Start of PROVIDED RECORDS

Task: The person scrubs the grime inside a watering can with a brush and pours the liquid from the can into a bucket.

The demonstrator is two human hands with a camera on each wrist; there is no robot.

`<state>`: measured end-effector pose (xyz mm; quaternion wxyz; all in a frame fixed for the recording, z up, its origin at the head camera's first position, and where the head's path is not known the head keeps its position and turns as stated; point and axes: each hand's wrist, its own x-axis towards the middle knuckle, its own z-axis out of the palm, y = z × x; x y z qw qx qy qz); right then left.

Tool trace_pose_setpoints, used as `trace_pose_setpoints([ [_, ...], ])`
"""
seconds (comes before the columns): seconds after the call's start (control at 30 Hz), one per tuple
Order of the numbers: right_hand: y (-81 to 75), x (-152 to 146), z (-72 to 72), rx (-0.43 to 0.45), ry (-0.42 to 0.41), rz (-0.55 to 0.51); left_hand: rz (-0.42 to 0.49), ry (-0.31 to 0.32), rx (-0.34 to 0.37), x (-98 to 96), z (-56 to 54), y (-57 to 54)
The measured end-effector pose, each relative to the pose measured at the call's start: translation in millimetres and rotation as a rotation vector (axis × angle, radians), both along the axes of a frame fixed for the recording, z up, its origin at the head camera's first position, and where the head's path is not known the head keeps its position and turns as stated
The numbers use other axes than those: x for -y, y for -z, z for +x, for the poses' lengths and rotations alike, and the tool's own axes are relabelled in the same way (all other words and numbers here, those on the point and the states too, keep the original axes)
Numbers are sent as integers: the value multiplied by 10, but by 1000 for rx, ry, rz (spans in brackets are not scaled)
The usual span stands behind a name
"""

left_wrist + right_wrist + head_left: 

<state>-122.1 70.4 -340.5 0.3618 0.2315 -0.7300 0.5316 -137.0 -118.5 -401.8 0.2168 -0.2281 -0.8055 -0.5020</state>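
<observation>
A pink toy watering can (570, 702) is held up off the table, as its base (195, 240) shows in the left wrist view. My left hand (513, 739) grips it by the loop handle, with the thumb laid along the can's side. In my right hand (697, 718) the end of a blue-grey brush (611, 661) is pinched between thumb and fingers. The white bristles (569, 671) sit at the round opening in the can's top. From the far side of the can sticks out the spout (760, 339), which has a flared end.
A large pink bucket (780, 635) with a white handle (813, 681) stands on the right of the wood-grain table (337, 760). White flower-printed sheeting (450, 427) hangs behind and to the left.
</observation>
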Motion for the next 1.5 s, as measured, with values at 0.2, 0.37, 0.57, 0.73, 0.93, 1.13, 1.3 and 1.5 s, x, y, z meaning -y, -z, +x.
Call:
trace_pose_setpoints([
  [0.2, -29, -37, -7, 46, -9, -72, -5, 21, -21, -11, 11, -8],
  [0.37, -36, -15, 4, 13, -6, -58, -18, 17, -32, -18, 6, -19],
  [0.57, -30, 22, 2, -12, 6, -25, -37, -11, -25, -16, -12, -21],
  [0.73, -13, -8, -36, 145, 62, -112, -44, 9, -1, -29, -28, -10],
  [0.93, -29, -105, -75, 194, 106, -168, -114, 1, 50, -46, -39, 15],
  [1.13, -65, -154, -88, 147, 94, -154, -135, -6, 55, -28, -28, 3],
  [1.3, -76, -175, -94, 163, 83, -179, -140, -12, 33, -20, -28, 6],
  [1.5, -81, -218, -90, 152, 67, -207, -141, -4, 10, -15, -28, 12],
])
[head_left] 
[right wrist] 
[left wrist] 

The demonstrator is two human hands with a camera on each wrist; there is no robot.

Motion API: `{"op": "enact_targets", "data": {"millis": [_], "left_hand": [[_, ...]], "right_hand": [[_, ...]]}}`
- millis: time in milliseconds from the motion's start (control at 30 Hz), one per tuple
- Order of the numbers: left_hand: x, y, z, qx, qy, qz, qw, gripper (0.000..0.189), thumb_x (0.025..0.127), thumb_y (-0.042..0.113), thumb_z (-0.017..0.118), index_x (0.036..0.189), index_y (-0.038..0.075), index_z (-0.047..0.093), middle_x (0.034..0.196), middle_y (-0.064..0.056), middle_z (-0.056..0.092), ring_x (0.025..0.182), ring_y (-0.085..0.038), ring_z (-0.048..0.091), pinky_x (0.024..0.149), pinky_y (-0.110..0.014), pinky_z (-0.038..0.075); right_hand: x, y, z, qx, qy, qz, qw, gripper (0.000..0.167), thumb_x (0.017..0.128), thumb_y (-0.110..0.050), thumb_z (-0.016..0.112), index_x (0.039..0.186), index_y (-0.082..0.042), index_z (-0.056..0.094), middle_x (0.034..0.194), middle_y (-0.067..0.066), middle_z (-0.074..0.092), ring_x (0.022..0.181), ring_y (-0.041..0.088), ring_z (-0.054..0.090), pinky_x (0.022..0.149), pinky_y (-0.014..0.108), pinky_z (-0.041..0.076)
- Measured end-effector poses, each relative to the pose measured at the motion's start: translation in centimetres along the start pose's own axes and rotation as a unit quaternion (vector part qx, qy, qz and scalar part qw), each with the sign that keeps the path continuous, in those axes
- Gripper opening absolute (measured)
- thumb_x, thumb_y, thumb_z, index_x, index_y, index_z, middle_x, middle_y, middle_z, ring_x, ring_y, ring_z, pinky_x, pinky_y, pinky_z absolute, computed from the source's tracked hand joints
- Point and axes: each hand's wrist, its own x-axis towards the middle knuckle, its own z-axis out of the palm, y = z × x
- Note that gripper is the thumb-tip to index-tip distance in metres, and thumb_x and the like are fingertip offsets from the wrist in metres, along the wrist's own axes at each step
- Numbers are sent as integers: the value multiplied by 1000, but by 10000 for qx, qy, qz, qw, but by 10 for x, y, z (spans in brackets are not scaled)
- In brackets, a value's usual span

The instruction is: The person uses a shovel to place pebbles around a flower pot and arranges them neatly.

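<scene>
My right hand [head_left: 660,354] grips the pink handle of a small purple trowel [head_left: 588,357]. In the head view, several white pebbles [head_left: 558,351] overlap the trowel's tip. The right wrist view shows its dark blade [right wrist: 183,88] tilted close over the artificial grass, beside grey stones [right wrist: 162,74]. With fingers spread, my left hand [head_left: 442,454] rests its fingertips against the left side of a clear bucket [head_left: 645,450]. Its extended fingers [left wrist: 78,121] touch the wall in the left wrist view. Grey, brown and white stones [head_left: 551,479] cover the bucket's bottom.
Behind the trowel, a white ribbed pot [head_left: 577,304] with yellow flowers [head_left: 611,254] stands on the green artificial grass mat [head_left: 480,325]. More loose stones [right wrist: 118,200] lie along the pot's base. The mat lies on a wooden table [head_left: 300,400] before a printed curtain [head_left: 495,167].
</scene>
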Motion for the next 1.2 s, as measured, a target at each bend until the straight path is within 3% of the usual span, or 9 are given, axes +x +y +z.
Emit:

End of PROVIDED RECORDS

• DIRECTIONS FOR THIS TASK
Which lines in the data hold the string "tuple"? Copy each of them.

• PROBLEM SOLUTION
seconds (comes before the columns): seconds after the call's start (control at 30 Hz), one per tuple
- millis: time in milliseconds from the motion's start (control at 30 Hz), one per tuple

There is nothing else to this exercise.